CBOT July wheat has declined in 15 of the last 16 sessions, and hit a near three-month low at $6.27-1/2 a bushel on Friday. Export demand for the U.S. wheat has flagged as drought-driven price increases have made it more expensive than European and Black Sea wheat.

"We are trading the demand side of the market, and we are overpriced. The feeling is we could slip down to $6," said Dan Cekander, an analyst at Newedge USA in Chicago.

The selloff also has pushed out price spreads among CBOT wheat contracts, with those for later months trading at a widening premium to nearby contracts.

The slide looks increasingly likely to prompt a hike in the rates that delivery elevators can charge to hold shipping certificates under CBOT's variable storage rates (VSR) system, a move last seen in May 2011. CME Group, parent of the CBOT, has kept the rate steady at the minimum of 5 cents per bushel per month since December 2012.

Shipping certificates are commitments to provide grain.

VSR was introduced in 2010 to improve the convergence of futures and cash wheat prices at delivery. The initiative followed a period in late 2008 during which cash prices for wheat fell roughly $2 a bushel below the futures price, raising concern that the futures contract was not useful for hedging.

Under the VSR scheme, CME monitors the spread during a month-long observation period that ends June 20. Already, anticipation that storage rates will rise in July, and possibly again in September, has widened the spread between July/September and September/December wheat prices, traders said.
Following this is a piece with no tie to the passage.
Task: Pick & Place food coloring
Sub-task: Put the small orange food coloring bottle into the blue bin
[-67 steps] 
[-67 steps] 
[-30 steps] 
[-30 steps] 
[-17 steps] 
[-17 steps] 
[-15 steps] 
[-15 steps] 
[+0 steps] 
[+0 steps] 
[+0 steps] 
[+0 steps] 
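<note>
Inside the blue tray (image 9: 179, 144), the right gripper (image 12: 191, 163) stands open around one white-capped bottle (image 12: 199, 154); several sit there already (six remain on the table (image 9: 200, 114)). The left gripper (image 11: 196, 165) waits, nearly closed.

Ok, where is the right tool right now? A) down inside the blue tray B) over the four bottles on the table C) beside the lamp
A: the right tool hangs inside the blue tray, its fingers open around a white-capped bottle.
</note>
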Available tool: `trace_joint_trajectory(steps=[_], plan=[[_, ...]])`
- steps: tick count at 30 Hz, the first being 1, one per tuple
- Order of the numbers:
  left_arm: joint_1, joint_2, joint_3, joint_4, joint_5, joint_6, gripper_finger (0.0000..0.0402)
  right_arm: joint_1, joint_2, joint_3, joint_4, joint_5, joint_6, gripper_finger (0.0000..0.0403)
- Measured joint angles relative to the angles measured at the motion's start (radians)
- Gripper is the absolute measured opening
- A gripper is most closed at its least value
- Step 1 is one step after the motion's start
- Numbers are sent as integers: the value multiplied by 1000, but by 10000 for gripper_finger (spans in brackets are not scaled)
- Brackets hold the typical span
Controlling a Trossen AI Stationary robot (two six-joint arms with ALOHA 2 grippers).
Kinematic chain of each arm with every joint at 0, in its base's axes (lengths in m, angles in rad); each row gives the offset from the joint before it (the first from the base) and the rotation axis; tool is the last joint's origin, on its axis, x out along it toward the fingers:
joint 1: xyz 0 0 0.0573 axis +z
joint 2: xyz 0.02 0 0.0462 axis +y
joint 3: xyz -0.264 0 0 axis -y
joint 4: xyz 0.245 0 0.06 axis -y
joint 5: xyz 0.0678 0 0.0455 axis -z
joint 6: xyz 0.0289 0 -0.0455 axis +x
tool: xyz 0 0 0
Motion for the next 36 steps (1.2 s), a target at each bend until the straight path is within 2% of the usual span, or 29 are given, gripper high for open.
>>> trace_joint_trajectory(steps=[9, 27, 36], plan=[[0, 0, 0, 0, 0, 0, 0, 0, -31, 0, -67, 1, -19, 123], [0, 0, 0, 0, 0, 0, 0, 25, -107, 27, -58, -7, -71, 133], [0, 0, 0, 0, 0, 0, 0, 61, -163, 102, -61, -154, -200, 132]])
The July/September (WN4-U4) settled Thursday at a 12-cent carry, the widest in the life of the spread. This is close to the "full carry" - the cost to store wheat from one contract to the next - of nearly 13 cents. VSR allows storage rates to rise when the spread averages 80 percent or more of full carry.

Storage rates fall if the spread averages 50 percent or less of full carry.

The September/December spread settled Thursday at 19-1/4 cents, widening from 13-3/4 cents at the start of the month.

"That's the discussion, that VSR is going to push this thing (the spread) out," said Glenn Hollander of Hollander & Feuerhaken, a long-time CBOT trader.

The widening wheat spreads may encourage grain handlers to store wheat at a time when deferred corn and soybean futures are trading at a discount to nearbys.

"We're seriously looking at just holding our wheat at harvest," said a trader at a major commercial grain firm who requested anonymity because he was not authorized to discuss strategic trades.